__WHAT YOU SHOULD DO__
Quote, with no changes, the lines that run from the top of the material to the line with "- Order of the", both included.

BEGIN

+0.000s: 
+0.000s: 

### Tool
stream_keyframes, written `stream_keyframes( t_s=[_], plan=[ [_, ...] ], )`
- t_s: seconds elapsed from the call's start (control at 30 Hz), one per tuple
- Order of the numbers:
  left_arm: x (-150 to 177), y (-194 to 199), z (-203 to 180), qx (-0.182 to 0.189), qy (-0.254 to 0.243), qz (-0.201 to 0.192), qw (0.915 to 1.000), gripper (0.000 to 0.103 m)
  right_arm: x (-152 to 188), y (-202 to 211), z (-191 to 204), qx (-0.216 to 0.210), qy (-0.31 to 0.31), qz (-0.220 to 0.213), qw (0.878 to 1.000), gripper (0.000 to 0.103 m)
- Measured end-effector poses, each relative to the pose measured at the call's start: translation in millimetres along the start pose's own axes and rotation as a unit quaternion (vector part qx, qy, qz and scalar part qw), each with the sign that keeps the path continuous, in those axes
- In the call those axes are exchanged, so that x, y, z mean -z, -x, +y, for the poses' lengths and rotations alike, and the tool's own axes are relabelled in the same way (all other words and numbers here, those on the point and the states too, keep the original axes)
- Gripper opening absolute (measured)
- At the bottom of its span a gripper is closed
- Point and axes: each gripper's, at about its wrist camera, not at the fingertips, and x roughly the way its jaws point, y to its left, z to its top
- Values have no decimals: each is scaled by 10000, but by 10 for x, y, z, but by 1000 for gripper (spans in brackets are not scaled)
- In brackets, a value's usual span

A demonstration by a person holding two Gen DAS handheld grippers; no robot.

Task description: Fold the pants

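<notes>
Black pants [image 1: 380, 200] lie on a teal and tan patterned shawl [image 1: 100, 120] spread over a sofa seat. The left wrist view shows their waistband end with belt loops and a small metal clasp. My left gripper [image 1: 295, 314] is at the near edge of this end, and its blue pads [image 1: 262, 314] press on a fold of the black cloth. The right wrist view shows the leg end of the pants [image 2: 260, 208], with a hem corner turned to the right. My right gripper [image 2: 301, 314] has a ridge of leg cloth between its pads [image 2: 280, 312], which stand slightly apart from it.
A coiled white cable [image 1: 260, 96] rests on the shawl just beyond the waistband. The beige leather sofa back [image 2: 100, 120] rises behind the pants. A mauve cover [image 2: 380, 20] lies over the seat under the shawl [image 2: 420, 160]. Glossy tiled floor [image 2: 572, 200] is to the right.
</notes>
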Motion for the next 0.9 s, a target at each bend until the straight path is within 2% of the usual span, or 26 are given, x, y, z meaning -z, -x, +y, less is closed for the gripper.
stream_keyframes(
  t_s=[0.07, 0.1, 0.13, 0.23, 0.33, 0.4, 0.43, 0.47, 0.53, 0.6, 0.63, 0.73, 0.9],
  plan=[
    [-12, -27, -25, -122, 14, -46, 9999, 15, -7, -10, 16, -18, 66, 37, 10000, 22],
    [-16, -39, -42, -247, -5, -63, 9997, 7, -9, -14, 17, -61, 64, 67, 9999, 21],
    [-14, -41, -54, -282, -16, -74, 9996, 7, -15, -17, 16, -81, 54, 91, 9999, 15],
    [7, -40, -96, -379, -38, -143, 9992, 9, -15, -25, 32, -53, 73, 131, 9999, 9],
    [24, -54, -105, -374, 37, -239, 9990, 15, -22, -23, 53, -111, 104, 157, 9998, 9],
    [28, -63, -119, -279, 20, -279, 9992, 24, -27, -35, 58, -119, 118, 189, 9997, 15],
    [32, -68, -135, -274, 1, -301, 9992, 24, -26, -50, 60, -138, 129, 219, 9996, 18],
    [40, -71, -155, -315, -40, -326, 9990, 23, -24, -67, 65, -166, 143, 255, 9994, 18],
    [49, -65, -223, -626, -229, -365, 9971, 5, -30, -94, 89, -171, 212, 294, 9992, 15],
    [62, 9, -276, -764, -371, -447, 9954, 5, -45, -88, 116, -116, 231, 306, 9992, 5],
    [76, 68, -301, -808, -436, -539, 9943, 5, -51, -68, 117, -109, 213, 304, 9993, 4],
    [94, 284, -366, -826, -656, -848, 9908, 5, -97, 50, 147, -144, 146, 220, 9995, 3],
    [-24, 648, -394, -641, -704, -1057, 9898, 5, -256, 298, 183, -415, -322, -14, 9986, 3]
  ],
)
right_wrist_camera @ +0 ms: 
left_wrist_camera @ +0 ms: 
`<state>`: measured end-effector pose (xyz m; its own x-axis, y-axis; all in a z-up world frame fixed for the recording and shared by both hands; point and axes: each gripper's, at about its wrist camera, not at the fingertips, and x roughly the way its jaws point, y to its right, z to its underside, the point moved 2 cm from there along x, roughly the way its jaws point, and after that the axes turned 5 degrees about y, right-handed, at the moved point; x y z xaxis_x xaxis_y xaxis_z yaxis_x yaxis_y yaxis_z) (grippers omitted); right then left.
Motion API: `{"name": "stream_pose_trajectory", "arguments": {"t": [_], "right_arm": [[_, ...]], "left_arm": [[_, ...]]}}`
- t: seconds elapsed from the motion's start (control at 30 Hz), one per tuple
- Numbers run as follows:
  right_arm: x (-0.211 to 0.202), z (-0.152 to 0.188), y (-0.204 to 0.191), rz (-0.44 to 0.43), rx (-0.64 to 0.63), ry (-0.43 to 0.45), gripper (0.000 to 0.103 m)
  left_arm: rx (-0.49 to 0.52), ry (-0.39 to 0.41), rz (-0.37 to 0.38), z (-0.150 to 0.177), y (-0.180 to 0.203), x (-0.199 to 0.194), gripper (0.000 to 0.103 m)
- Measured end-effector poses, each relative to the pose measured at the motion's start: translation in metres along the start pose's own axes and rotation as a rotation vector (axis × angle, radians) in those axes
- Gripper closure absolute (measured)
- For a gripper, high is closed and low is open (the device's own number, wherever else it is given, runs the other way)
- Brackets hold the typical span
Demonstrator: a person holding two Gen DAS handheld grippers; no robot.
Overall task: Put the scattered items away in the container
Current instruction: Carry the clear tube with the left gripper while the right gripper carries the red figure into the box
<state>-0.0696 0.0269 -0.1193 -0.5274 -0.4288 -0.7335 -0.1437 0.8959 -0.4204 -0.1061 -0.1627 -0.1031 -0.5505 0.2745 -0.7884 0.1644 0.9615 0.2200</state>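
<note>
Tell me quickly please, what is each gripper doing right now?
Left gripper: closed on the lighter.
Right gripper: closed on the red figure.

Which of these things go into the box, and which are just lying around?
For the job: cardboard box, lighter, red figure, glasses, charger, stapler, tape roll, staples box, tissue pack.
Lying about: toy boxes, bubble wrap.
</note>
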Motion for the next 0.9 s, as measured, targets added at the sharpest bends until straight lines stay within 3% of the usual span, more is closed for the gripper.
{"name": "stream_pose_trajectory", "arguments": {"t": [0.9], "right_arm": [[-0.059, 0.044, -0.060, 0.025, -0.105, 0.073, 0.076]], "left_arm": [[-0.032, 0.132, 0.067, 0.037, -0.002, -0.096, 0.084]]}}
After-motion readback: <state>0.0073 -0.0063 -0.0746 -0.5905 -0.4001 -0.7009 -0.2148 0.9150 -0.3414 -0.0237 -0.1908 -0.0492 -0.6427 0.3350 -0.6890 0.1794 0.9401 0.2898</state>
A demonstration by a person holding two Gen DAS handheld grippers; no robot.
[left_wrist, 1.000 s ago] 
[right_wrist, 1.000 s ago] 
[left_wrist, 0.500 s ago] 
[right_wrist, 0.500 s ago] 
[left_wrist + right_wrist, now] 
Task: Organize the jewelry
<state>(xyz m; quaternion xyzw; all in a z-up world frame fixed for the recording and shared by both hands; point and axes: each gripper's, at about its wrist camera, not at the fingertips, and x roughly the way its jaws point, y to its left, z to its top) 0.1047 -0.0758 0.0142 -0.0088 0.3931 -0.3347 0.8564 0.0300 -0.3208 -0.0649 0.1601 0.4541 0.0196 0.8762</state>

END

__YOUR RESPONSE__
+0.000s: 
+0.000s: 

### Tool
stream_keyframes, written `stream_keyframes( t_s=[_], plan=[ [_, ...] ], )`
- t_s: seconds elapsed from the call's start (control at 30 Hz), one per tuple
- Order of the numbers:

There is nothing else to this exercise.